Pension

GM said to reach tentative agreement with UAW, ending strike


General Motors reached a tentative agreement with the United Auto Workers union, according to people familiar with the matter, bringing an end to a 6-week-old strike that had upended U.S. automobile production and cost the industry billions of dollars.

The terms of the pact are broadly similar to the deals signed earlier by Ford Motor Co. and Stellantis NV, including a 25% hourly pay raise plus cost-of-living allowances over the more-than-four-year contract, according to the people, who weren’t authorized to speak publicly. While the economic terms are similar to those reached by GM’s rivals, it wasn’t immediately clear if there are differences in retiree benefits, which has been a sticking point, according to the people.

GM’s 46,000 union members still must approve the deal.

The company’s shares jumped 3.9% on the news before paring gains in pre-market trading. They were up less than 1% as of 10:55 a.m. Eastern time in regular trading.

GM is the last of Detroit’s legacy automakers to reach an agreement with the union, which began its strike on Sept. 15. Ford’s deal last week put pressure on GM and Stellantis to wrap up their negotiations and get back to work. Stellantis was able to finalize its talks with the UAW on Saturday after agreeing to concessions on job security.

The agreements are a big step toward ending a bruising clash marked by tense bargaining and at times nasty rhetoric, particularly from UAW President Shawn Fain. The new union leader made this year’s labor talks a statement on income disparity, renewing a fight between labor and management. Assuming the deals are finalized, the union and companies will have to put any hard feelings behind them and find a way to work together.

Asked Monday about the tentative deals struck between automakers and the union, President Biden said it’s “great” the sides reached an agreement.

This was the first time all three of the Detroit automakers were struck at the same time, a bet by Fain to keep them guessing by incrementally adding more plants to the work stoppage. His strategy seems to have paid off with record wage hikes and the restoration of some benefits that the union forfeited during the financial crisis more than a decade ago.

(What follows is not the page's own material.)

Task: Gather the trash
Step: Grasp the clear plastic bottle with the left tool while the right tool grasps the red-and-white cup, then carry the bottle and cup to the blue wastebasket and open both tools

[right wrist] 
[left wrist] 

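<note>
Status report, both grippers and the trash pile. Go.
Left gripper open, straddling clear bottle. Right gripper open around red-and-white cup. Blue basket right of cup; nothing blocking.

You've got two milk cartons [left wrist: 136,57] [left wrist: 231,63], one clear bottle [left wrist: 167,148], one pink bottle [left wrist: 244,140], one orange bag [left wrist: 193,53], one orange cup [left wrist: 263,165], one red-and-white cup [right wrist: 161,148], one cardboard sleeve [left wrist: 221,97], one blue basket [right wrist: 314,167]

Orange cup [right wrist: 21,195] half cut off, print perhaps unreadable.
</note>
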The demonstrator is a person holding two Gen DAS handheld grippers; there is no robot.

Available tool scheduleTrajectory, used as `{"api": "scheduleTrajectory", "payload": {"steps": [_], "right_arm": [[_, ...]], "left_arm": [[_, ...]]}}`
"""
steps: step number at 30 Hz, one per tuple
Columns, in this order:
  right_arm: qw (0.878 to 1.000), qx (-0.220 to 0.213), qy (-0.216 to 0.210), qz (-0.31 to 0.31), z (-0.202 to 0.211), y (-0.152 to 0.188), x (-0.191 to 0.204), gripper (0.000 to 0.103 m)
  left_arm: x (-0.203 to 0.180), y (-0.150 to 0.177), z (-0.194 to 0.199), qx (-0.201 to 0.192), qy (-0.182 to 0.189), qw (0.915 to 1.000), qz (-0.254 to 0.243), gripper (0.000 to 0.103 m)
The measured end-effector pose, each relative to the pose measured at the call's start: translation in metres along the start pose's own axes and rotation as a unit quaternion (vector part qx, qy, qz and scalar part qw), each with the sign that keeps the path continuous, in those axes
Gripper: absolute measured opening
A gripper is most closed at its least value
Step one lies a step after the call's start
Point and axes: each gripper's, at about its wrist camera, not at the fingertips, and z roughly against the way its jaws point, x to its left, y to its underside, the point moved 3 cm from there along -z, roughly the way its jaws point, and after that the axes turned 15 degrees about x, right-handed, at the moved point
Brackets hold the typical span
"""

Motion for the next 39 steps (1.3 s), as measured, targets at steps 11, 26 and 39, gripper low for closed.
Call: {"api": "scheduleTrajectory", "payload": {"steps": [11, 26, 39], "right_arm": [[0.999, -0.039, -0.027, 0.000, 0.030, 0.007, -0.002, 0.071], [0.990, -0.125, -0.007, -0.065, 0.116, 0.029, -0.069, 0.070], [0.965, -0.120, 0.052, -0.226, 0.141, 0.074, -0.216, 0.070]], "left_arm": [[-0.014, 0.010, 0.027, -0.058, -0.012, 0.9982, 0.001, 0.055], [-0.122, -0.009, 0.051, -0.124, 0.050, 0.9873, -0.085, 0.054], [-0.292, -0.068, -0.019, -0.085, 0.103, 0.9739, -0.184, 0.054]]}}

The gains come amid a resurgence of labor activism in the United States. Emboldened by tight labor markets and agitated by inflation and risks shouldered during the COVID-19 pandemic, unionized workers have notched a series of victories in the last year at prominent U.S. companies, including Kaiser Permanente and United Parcel Service.

The UAW expanded its walkout at GM on Saturday by calling for another strike at the automaker’s Spring Hill, Tenn., plants. The UAW had previously targeted eight assembly plants and 38 parts-distribution facilities from the three automakers since the strike began Sept. 15, including at GM’s Arlington, Texas, facility that makes SUVs and a pickup truck plant in Missouri. The strikes at Ford and Stellantis ended when those companies reached tentative deals with the union.

Fain already has an eye on the next potential strike of the Detroit companies, moving the expiration of the new contract to the end of April 2028. If the workers walk out then, it would come on May 1, or May Day, which is historically an international day of labor.

The latest strike has taken a financial toll on the automakers, with both GM and Ford pulling their earnings guidance last week due to uncertainty surrounding the union talks. Ford said Thursday that the work stoppage cost the company $1.3 billion. GM said its strike costs had reached $800 million and would cost at least $200 million a week going forward.

GM had some unique issues compared to Ford. The automaker has 300,000 retirees, more than either rival, making improved pension payouts costly. GM also uses temps to make up 6% to 10% of its workforce, whereas Ford has used about 3%, making the impact of changes around temps different for each company.